Just look at your hosts, Sockbert and Davey. Sockbert started with the US side of the Starter Set, and has taken the measured and reasonable approach of expanding into a complete Swedish force with all the dignity and self respect of a wooly mammoth with an attention disorder and no limit on its credit card. Davey, meanwhile, has bravely decided to expand from the Soviets into… Soviets. Like, a lot more Soviets. The dude likes what he likes, okay?

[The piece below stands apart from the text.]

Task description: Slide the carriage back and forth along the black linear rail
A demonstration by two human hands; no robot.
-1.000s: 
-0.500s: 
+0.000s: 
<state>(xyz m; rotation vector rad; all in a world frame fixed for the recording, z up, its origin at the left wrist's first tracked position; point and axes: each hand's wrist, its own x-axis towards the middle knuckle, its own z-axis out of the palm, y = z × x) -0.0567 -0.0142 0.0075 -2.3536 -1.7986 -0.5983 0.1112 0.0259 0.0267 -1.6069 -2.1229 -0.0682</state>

Hi-ho, hi-ho, it’s off to war we go
So that’s a little taste of what a World War III: Team Yankee force might be and who might live inside one. Next up, we’ll be Getting Started with the factions we play – giving more detail on the available starter boxes, next steps and major force archetypes. We’re really excited to fill you in on how we’ve built our armies to date, and how they’ve played. Anyway, it’s cold outside and the engine’s hot – get in, we’re going for a ride.